Yesterday’s entry on tipping received many responses. It was a very interesting discussion and reflects the difference of culture.

I found the explanation of tip in Wikipidia

A tip (also known as gratuity) is a small amount of money received by some service sector professionals from persons they serve, in addition to or instead of a formally required payment.

Tipping is neither regulation, nor required; it is social custom. In China, it is pretty safe to claim that it is a general practice that you do NOT need to pay the tip. Meanwhile, it is high appreciated by the receiption if you do pay tip. It is the unexpected gift.”.

Bob pointed out that “It seems that some people in china target the westerners for request tips.”. It is true. With more and more visitors coming to China, people who pays tip in their country continue to pay the tip before they realize the difference. It helps the server to build the expectation for tips. So some may “request” tip. The bellmen are most likely to expect tips. Wendy and Grace once had unpleasant experience in Five Continent Hotel that the bellman refused to help them (two ladies with heavy boxes) without tip. The 10 RMB tip worked like a charm then.

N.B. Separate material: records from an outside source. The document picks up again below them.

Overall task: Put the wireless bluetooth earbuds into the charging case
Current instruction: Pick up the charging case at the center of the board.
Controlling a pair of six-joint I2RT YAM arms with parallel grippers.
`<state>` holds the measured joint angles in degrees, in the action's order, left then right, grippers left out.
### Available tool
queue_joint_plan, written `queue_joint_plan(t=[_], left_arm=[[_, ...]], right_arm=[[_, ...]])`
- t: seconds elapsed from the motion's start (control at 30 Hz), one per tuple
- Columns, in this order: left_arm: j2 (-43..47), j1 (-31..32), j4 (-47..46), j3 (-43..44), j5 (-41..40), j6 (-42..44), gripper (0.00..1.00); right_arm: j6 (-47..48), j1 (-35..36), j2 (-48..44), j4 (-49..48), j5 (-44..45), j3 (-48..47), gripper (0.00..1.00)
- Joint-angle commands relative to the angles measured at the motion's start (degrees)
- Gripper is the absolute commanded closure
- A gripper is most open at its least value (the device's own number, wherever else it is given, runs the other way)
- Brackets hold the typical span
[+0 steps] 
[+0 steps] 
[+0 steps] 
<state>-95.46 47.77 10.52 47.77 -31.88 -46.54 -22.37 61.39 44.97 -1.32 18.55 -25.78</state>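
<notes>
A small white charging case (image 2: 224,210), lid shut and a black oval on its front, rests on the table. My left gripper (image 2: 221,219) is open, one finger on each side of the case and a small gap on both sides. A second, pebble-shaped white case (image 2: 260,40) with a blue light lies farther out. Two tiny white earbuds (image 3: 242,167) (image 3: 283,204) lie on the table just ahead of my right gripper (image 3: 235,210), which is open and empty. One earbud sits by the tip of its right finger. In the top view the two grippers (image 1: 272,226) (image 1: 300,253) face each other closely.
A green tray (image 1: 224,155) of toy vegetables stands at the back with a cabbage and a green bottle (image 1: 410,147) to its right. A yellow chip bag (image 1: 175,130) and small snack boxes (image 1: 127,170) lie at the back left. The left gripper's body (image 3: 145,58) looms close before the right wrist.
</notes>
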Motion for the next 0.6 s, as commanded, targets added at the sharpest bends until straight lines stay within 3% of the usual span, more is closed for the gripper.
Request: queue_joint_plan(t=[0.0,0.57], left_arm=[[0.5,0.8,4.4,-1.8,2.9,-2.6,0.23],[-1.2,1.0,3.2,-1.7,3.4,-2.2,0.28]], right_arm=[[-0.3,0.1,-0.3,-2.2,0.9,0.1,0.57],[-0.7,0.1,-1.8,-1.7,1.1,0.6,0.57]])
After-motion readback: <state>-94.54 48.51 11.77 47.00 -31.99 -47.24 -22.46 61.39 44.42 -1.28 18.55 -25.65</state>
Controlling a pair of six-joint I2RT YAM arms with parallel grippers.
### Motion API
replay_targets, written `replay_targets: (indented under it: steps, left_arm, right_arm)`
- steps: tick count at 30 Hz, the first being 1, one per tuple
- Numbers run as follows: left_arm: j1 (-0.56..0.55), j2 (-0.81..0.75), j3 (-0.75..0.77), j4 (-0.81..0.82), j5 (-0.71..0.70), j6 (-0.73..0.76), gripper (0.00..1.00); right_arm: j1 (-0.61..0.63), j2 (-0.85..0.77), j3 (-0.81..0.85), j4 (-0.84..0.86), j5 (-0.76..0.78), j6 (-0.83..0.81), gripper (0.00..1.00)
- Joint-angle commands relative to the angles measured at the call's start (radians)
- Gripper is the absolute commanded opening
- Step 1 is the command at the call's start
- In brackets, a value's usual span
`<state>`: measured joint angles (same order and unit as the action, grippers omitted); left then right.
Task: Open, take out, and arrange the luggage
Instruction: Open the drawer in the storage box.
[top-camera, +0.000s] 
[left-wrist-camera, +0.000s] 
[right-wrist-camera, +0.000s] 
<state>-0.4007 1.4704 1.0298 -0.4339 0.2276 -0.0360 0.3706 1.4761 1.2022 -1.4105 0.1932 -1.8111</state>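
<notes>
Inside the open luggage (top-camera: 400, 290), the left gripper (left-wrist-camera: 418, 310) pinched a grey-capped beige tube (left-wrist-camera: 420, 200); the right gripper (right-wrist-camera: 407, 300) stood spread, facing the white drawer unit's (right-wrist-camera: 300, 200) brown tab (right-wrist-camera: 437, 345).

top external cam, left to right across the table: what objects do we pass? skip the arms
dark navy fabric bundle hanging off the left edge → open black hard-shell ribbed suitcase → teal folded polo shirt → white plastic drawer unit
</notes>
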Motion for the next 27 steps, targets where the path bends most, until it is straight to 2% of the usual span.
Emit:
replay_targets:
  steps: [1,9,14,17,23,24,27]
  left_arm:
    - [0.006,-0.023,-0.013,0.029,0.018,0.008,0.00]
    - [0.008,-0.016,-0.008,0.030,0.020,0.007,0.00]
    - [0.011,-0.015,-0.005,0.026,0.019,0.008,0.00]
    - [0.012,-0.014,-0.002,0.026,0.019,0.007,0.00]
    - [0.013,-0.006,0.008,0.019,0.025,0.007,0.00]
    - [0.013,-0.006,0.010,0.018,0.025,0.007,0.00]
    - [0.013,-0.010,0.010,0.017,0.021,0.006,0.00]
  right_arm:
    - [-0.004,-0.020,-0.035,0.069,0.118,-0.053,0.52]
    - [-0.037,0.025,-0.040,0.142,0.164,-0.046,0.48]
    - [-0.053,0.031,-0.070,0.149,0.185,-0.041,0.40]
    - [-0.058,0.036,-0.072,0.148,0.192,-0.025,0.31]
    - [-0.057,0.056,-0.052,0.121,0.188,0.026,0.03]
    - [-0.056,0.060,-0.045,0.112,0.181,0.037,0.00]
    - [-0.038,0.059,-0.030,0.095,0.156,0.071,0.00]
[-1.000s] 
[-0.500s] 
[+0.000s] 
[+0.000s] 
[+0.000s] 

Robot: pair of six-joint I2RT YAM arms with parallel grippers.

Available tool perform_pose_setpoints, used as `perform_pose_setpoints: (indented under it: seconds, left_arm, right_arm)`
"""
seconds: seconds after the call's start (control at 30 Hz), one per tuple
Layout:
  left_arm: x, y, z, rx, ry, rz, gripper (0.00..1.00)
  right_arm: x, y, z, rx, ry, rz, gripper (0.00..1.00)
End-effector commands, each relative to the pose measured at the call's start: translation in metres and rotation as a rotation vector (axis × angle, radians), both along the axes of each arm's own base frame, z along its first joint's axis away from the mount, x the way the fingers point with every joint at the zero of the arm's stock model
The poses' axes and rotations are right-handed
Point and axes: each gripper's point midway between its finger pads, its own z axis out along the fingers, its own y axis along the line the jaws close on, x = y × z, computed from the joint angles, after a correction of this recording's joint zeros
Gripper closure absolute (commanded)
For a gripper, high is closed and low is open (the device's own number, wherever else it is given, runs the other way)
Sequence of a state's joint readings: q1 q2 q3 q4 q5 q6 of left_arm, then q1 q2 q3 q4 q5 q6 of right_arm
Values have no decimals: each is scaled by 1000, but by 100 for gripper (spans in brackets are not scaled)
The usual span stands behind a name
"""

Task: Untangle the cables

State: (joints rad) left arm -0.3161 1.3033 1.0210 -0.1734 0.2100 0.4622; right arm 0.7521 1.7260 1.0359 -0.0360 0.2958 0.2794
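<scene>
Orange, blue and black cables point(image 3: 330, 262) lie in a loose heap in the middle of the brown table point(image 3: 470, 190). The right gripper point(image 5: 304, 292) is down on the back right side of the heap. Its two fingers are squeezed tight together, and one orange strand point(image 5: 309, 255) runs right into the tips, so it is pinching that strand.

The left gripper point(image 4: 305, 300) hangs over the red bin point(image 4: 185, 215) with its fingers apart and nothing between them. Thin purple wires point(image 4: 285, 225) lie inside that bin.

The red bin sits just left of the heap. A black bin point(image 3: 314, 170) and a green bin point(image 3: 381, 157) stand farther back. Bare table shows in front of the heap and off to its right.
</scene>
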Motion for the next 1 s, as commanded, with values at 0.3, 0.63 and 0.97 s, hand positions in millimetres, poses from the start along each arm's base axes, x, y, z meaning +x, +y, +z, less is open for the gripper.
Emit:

Regarding the service charge, I agree with JH that it is not a good practice for hotels in China to charge the 15% service charge. For everything you consume in the hotel except the room fee, you are automatically charged 15% of what you consumed. It includes all the restaurants inside the hotel, in-room services, business centers…. I didn’t realize it is some forms of tip until JH reminded me. It seems the hotel has charged the tip on behalf of the servers.

I asked the bellman of Holiday Inn Crowne Plaza Chendu where I stayed today. “Do you accept tips?” He answered: “Yes. If guests give us tips, we will be very happy. If not, it is common”. I asked: “Do you keep all the tips?” His answer was positive. I checked with other servers about 15% regular service charge, they answered there was no relationship between the charge and their salary. This obviously went to far from the spirit of tipping.

I treat tipping as a survey system. It is the chance to show the customer’s satisfaction or dissatisfaction of the service. I am a strong supporter of resuming tipping practices in China. With tipping, I can clearly show my feeling of the service I received. 1 RMB or 2 shows the difference. I don’t understand why some business spent millions of dollars to install expensive survey systems (like those in Banks) that very few people use it. Whenever I was treated badly by taxi drivers or restaurant servers, I think of tip – if I have the choice, I will pay very few tip or tip nothing for this service.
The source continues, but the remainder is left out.